UNIVERSITY PARK, Pa. — For most of Robert Bussey’s life, school wasn’t something that really worked for him. Before earning his bachelor’s degree through Penn State World Campus in 2017 and then enrolling in the Penn State Online MBA program, he had enrolled in — and dropped out of — three other schools.
“I really wasn’t able to put together a coherent strategy for success,” said Bussey. “I had many majors — film, finance, information systems — and never really found my niche.”
He joined the U.S. Marine Corps, spent four years in active duty traveling around the world, and then worked to build his career in cybersecurity. But when he interviewed for his dream job working at MIT Lincoln Laboratory, he was stopped in his path.
“I was sitting across from the guy at my third interview there, and he said, ‘Well, you’ve got all the qualifications, but it’s really hard with you not having a degree.’ So at that point, sitting across from him, I said, ‘I’m going back.’”
Bussey was encouraged by his wife, Luisa, whom he married in 2016, gaining two stepdaughters in the process. That year, he also bought a house and, to top it all off, went back to school.
“Starting was the hardest part but also the best decision I’ve made in the last five years,” he said.
Bussey, who is based in the Boston, Massachusetts, area, was looking for three things from his college: a great cybersecurity program, a great veteran support system, and a nontraditional learning environment. He found all three at Penn State World Campus, completing the three years’ worth of credits he needed for his bachelor’s degree in just two.

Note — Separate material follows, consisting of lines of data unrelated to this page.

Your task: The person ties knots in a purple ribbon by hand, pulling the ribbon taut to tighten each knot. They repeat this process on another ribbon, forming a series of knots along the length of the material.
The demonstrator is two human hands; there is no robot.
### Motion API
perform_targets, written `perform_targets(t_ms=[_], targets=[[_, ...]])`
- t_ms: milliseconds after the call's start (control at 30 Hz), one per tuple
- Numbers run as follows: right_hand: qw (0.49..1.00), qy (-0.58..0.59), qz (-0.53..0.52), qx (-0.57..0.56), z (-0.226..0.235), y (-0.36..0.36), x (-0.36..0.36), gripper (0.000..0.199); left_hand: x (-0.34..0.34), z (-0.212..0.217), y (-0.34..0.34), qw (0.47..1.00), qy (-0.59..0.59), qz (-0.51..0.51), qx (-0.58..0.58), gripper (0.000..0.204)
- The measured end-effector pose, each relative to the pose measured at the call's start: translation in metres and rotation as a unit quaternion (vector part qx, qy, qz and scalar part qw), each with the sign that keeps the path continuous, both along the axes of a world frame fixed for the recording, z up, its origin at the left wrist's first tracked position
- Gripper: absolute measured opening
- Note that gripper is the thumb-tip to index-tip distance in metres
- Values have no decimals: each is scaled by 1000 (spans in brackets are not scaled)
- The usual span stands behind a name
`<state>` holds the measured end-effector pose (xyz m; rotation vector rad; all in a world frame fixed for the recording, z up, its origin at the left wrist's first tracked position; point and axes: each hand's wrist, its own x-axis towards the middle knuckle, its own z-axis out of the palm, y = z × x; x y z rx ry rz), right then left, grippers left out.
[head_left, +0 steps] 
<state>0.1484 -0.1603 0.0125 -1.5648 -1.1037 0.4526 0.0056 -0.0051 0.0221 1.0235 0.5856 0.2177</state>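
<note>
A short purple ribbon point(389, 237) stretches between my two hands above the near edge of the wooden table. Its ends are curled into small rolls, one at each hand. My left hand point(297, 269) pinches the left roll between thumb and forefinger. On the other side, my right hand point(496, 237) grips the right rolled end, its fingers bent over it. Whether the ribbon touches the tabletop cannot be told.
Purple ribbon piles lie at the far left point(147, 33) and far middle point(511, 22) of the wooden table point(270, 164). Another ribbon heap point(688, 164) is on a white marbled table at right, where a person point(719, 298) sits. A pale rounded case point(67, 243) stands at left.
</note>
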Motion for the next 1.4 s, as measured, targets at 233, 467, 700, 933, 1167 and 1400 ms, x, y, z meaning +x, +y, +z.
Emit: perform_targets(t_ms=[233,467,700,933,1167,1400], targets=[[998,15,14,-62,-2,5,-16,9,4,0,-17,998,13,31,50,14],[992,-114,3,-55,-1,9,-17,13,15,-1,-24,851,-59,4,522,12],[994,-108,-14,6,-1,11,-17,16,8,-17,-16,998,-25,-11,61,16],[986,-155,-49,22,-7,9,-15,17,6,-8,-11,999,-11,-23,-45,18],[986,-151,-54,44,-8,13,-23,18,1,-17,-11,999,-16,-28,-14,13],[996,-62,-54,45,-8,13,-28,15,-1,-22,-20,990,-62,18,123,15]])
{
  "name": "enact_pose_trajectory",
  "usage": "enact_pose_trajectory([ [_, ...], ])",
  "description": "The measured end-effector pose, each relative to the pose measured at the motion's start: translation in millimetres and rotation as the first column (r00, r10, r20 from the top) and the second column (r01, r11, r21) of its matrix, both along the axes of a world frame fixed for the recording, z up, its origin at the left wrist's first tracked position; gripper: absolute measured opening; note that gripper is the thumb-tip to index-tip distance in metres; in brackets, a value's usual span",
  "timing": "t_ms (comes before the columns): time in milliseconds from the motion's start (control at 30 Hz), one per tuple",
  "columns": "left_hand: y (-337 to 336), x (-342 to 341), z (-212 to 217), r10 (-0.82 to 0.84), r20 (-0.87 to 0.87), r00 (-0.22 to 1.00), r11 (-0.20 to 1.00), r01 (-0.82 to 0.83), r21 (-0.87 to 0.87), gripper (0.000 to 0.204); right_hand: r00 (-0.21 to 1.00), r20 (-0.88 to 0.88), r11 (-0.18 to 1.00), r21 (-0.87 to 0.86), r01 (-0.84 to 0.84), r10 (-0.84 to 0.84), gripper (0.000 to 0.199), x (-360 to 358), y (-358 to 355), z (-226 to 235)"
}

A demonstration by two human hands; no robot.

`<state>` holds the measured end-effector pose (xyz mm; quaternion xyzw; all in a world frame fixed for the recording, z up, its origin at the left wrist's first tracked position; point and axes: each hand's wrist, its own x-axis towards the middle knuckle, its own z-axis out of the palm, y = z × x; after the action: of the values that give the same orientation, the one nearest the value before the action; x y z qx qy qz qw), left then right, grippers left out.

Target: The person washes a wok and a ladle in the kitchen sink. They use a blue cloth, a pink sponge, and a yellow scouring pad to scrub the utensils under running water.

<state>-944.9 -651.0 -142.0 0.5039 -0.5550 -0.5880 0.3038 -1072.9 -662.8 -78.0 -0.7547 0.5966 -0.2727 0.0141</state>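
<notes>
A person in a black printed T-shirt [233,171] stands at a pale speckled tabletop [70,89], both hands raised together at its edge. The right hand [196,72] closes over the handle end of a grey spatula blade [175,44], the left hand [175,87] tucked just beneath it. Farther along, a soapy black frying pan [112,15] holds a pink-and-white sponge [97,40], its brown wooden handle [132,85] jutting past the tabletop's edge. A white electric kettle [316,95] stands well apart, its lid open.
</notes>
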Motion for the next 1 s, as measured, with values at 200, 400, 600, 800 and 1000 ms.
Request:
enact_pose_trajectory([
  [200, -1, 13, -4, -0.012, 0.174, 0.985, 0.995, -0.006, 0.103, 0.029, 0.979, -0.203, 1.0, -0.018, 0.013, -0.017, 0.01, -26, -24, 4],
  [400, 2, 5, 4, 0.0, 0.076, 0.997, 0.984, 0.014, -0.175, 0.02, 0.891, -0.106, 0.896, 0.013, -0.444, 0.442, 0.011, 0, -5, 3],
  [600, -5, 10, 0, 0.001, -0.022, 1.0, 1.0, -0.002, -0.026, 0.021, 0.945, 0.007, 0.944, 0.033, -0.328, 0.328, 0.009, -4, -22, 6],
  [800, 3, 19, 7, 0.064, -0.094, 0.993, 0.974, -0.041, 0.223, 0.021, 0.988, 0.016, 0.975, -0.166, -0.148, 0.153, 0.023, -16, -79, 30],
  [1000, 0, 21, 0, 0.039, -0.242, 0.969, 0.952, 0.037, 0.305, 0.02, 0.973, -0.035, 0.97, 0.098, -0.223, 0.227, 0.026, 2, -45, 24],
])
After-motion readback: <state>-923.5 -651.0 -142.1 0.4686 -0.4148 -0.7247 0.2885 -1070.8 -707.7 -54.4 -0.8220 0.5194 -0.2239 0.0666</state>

“I took a semester off and then decided to tackle an MBA,” he said. “I felt like I had the IT skills, I had the security and risk skills, but what I didn’t have was the business acumen. I thought an MBA would make me more well-rounded and valuable wherever I go.”
Once again, he was interested in a non-traditional learning environment — Penn State’s Online MBA program, led by the internationally recognized Penn State Smeal College of Business, was the right fit.
“There isn’t one template for every student,” said Bussey. “The traditional way didn’t really work for me. It was boring, and I lost interest. I needed an option where I could go to school from home at my own pace.”
And while he knew his own habits, what Bussey didn’t know was how much Penn State’s program would ignite something within him.
“I never felt like I was comfortable in the traditional cubicle working a 9-to-5 day, but I didn’t have the confidence or the courage or the tools to do anything about it,” he said. “What the corporate innovation and entrepreneurship (CIENT) concentration did was give me all of that.”
Bussey took what he was learning and put it into action, leaving his job and starting his own cybersecurity consulting firm. But that, he said, was well within his wheelhouse. He wanted to do something outside of his comfort zone as well, and soon he got the opportunity.
In addition to the typical business administration classes offered through the MBA program, the CIENT concentration includes courses like ENTR 502: Business Modeling and New Venture Creation, which was one of Bussey’s favorite — and most formative — courses.
“We built a company from scratch,” he said. “We’re all wearing lab coats; we don’t know if what we’re doing is going to work. You get to test, like in a lab. You try something — did it work? No, try something else. You just keep doing that, and that’s what entrepreneurship is all about.”
That’s exactly why Jeanette Miller, associate director of Smeal’s Farrell Center for Corporate Innovation and Entrepreneurship, designed the course the way she did.
“I don’t want to teach theory,” she said. “I want to create an environment where the students actually test ideas and go through the process.”
But in designing the course, which takes students through all the steps of creating a business — from the initial idea to the final pitching process — Miller said, she did not anticipate that four of the 17 groups would create actual companies. Bussey and his team were one of those, taking Safe Ops Systems Inc. (SOS), a drone-technology platform company, from concept to creation.
“As an educator, you can tell the ones that are really engaged and in it to learn something,” Miller said. “I could tell with SOS that they were going above and beyond.”
“We are looking to bring innovation to help police and fire deal with incidents, provide situational awareness, rapid response and live intelligence capabilities, using drones, dashboard cams, body cams, and sensors to public safety and utilities,” said Bussey.
Though two of the original team members have since left the company, Bussey and Sam Ajmani are pushing forward with SOS, which is currently in the funding stage. Bussey said he loves the opportunity to talk about Penn State in meetings with venture capitalists and potential investors.
“Stanford and Harvard are not the only colleges out there that are pumping out entrepreneurial students,” he said. “We have a great program with great students who can come out with viable companies. We want to put Penn State on that map as well.”
He also works to support current Penn State students through his work as an alumni mentor in the College of Information Science and Technology.
“I always believe in giving back,” he said.
Bussey has one semester left in the MBA program, but it’s just one stop on his new entrepreneurial journey.
“I wrote down my top career goals: Obtain an MBA. Become a founder of a company. Start a consulting firm. Become a C-level executive. Complete a Ph.D. Write a book. Be a mentor.”
Many of those are already checked off, but Bussey said he feels like he’s just getting started.
“Something here tapped into who I really am, an entrepreneur and innovator," he said. "I think it awakened something that was dormant inside of me.”